State how many lines in the following entries contain the word "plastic". No other output.

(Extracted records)
Segment Open

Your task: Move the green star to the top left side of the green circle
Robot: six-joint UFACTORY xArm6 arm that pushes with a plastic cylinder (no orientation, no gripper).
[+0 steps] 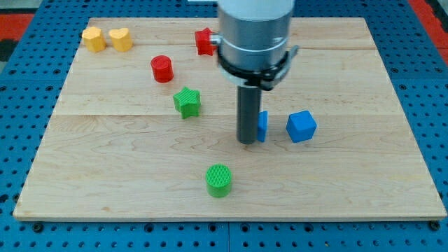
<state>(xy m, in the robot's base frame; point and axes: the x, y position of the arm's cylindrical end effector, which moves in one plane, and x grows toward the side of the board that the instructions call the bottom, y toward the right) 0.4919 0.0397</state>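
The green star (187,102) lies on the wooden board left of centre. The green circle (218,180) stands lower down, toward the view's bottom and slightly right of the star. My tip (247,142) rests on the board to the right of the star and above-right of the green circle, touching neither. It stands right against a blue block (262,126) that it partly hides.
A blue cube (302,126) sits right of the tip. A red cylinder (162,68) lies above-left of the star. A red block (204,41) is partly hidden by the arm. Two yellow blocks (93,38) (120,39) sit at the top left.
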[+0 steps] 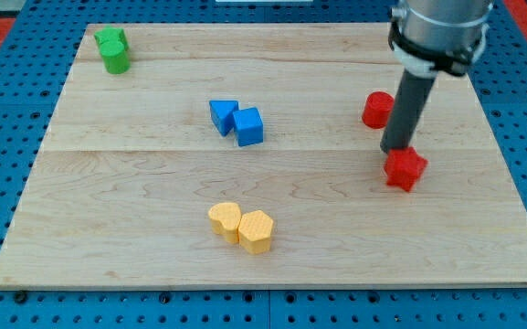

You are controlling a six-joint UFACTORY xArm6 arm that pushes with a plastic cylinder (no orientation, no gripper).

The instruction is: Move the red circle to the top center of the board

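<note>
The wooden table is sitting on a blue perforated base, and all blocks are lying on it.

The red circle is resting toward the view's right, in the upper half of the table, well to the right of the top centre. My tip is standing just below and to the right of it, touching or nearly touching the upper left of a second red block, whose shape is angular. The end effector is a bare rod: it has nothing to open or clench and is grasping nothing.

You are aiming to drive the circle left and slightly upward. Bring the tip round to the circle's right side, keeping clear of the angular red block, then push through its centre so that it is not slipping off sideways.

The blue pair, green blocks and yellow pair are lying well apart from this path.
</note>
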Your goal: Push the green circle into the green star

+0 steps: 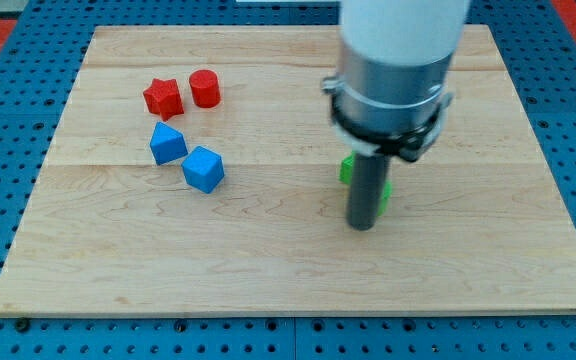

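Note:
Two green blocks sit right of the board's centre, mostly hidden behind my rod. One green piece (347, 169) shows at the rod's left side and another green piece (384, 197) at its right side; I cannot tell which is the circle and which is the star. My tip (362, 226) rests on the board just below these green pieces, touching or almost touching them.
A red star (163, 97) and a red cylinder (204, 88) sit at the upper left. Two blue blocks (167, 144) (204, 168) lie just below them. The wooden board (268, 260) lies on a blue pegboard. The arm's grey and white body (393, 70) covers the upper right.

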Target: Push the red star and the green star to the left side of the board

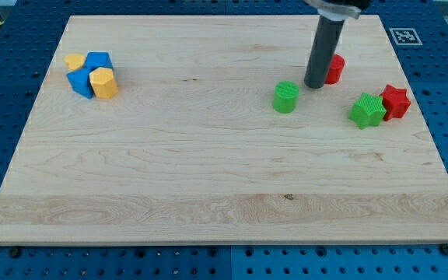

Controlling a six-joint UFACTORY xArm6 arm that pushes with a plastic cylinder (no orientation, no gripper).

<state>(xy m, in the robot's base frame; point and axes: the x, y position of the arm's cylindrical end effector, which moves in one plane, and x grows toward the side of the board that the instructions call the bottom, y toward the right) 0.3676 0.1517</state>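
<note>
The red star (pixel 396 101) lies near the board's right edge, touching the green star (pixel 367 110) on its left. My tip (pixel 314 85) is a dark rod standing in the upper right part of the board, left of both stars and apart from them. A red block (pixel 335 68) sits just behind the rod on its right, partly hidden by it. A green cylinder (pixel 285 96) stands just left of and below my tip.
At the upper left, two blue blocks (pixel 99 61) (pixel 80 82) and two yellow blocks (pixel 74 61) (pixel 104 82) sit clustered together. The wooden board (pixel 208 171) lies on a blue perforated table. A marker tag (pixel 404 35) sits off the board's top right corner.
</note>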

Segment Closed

• EXPECTED OUTPUT:
3